• **Task to carry out**
Determine the count of lines in the following entries that contain the string "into". Write only the number.

• **Recorded information**
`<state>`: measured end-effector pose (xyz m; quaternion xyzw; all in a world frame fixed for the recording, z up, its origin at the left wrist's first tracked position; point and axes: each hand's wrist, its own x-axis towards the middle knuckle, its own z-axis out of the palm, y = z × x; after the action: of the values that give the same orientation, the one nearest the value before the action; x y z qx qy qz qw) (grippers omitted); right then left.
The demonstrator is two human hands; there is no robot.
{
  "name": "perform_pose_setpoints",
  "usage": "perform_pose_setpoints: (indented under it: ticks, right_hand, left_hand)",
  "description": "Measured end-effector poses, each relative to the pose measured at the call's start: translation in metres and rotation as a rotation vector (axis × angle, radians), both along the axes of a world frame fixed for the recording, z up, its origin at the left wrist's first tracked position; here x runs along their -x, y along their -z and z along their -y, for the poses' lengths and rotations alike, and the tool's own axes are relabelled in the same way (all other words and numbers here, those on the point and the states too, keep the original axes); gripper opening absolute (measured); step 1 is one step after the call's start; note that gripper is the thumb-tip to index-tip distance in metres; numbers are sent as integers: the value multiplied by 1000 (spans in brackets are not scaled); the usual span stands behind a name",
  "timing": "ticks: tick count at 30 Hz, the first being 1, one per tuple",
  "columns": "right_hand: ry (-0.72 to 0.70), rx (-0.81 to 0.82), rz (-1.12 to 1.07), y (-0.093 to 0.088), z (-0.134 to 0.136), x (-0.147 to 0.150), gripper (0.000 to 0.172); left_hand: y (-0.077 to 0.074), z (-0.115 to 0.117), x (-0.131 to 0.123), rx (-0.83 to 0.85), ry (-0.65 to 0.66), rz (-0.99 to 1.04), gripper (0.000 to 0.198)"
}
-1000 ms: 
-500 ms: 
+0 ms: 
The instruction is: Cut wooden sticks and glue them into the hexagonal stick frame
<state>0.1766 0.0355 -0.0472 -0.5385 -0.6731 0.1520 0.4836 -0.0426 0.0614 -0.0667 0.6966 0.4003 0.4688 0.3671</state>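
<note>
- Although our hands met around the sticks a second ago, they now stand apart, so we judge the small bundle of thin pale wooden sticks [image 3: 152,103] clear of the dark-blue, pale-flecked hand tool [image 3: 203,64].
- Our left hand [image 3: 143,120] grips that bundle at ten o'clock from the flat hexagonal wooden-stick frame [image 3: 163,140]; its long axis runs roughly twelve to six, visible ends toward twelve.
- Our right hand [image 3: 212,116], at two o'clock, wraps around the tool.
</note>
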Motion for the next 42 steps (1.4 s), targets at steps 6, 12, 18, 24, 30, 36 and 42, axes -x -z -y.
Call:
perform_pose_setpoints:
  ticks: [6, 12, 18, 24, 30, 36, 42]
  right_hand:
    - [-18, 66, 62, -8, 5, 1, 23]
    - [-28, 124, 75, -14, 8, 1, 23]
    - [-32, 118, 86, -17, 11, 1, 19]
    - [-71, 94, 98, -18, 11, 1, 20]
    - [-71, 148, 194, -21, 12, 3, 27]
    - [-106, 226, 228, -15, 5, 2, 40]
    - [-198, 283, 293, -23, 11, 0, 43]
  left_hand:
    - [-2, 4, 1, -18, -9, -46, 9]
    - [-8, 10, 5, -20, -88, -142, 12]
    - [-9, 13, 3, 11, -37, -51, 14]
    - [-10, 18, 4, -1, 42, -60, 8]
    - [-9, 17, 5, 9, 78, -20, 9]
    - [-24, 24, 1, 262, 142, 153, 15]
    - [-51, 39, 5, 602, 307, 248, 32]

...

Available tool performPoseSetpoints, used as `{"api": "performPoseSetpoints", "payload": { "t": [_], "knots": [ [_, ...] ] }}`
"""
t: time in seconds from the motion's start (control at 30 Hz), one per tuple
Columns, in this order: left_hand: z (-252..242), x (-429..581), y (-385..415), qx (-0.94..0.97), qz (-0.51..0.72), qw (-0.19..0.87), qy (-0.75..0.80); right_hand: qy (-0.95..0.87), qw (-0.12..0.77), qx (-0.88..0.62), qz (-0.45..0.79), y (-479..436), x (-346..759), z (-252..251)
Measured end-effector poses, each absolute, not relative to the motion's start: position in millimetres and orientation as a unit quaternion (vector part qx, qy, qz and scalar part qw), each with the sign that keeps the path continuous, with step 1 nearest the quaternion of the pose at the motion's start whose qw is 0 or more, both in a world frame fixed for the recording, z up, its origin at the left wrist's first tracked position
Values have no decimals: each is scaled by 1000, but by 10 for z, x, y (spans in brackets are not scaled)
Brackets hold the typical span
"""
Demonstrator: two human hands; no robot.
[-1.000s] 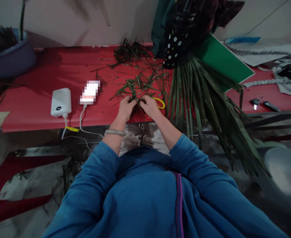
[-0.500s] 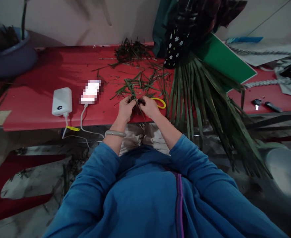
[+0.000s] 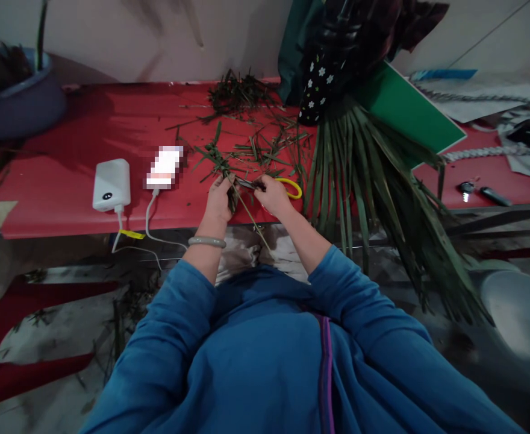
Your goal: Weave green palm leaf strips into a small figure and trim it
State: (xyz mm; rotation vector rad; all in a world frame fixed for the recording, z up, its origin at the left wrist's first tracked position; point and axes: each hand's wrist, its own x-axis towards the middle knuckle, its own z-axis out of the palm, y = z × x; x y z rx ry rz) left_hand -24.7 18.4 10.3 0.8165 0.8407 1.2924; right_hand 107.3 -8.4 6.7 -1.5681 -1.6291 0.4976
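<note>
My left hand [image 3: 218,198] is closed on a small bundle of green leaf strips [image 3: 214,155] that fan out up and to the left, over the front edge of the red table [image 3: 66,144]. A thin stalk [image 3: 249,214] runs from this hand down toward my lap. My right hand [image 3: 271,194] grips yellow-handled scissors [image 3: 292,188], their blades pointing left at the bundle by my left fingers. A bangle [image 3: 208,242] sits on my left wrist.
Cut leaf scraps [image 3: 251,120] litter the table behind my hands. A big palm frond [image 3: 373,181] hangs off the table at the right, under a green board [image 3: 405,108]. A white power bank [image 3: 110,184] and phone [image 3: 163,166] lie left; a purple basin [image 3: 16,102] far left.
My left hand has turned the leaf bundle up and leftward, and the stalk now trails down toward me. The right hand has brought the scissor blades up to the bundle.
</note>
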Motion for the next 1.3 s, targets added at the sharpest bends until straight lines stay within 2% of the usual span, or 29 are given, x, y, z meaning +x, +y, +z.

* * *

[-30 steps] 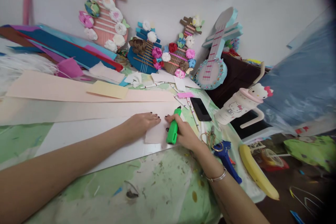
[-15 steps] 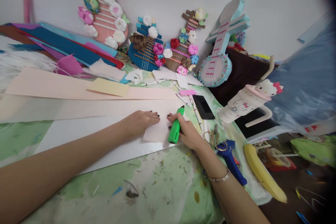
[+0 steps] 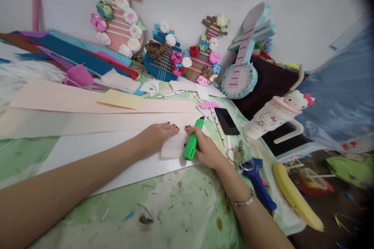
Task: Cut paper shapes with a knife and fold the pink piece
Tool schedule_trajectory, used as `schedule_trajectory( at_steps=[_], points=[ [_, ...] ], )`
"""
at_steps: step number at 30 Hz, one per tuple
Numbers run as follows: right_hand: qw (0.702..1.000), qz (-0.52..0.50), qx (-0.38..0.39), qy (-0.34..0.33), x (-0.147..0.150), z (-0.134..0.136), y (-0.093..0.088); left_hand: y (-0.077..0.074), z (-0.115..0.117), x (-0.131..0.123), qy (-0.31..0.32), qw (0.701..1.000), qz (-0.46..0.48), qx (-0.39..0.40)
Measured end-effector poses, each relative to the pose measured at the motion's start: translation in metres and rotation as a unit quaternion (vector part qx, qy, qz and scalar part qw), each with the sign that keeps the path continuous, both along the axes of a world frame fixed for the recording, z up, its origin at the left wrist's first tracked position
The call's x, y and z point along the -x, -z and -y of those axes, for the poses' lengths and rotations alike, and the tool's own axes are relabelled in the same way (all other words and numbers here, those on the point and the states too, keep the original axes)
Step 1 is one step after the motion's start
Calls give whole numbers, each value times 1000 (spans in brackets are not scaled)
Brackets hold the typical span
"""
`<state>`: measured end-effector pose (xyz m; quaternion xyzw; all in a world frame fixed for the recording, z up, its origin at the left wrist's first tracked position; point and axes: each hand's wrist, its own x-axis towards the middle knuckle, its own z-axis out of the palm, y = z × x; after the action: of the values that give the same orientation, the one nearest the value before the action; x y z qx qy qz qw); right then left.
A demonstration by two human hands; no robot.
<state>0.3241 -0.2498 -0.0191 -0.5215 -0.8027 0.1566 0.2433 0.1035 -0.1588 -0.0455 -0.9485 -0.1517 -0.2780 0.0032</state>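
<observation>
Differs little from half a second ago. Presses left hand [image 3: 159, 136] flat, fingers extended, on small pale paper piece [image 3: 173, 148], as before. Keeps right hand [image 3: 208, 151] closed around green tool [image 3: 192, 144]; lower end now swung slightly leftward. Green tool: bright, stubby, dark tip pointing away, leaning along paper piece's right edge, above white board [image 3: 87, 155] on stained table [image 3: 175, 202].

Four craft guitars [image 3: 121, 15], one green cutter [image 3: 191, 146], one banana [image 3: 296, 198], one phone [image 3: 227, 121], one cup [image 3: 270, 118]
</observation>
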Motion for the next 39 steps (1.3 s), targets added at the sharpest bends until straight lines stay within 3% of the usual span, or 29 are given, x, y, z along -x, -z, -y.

• **Exercise response**
2